ASSIGNMENT: Exact copy, pictures excluded: please retype the lines from the start of the material through the line containing "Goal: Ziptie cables", both ends included, and nothing more.
--- --- ---
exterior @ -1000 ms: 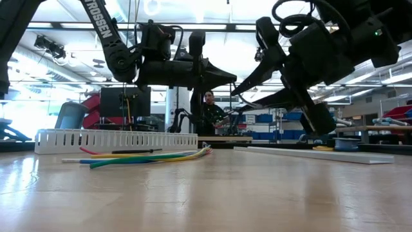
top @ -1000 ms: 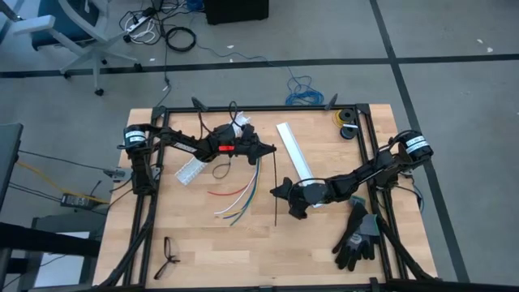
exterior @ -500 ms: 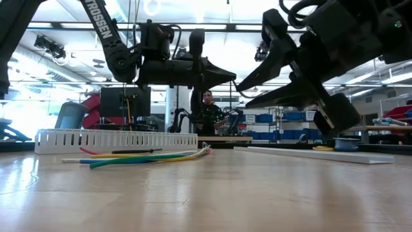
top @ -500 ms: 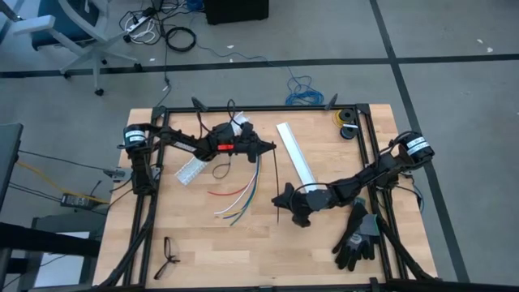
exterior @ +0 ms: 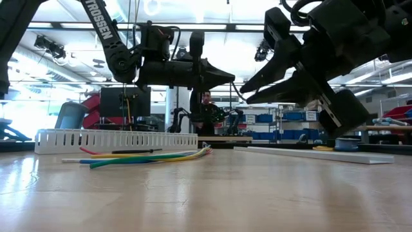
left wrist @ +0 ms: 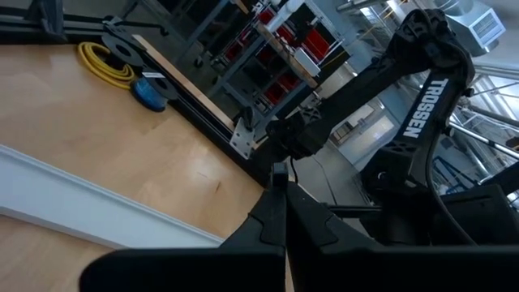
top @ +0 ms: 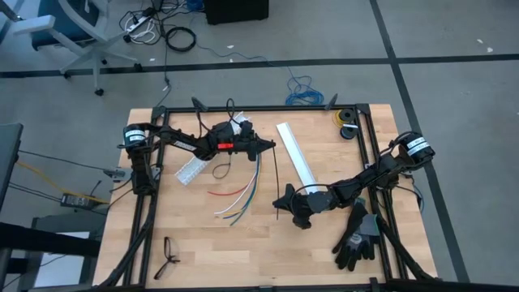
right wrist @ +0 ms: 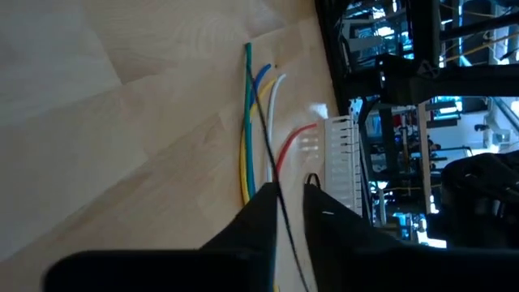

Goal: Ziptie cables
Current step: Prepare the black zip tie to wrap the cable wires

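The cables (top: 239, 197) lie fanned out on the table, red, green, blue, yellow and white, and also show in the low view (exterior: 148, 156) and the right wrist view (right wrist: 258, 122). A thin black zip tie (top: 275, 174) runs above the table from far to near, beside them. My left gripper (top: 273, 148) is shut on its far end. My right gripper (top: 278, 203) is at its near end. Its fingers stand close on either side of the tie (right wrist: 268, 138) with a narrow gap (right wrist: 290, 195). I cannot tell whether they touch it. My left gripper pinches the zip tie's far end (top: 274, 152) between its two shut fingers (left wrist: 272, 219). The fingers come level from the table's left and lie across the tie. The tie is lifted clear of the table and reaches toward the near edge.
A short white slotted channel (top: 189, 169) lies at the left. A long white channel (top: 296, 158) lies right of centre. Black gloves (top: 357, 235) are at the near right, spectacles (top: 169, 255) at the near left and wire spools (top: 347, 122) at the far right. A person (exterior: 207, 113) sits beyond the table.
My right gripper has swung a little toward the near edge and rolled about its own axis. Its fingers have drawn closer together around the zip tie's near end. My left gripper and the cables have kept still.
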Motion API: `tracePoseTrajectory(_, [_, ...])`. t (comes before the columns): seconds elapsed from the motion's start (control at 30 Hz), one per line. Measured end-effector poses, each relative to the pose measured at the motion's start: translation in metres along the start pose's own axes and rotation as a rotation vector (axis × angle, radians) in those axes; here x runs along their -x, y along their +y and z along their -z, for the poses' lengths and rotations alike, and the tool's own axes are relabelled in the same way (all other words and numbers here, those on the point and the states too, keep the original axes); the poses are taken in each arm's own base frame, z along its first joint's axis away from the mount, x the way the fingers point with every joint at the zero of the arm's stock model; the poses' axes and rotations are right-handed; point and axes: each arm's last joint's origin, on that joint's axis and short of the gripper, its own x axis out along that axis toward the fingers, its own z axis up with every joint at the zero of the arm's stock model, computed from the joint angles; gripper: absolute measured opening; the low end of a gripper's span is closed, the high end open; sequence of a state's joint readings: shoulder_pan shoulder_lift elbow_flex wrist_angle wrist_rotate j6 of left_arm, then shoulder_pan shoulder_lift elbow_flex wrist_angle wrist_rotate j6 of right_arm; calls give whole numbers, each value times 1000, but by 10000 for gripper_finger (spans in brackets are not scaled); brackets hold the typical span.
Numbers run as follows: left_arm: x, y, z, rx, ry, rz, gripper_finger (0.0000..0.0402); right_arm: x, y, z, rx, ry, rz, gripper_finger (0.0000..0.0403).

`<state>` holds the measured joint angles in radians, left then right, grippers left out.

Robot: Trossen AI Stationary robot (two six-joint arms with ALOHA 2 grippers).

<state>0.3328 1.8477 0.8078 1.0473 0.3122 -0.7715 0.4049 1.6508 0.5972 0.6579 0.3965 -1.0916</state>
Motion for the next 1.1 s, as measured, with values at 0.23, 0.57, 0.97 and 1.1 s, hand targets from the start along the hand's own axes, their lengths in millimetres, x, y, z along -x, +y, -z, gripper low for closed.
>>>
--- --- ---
WORKED SOLUTION:
exterior @ -1000 ms: 
top @ -1000 ms: 
exterior @ -500 ms: 
top @ -500 ms: 
exterior @ +0 ms: 
left wrist @ +0 ms: 
top @ +0 ms: 
right wrist @ +0 ms: 

Goal: Ziptie cables

Exercise complete, with nothing further to add.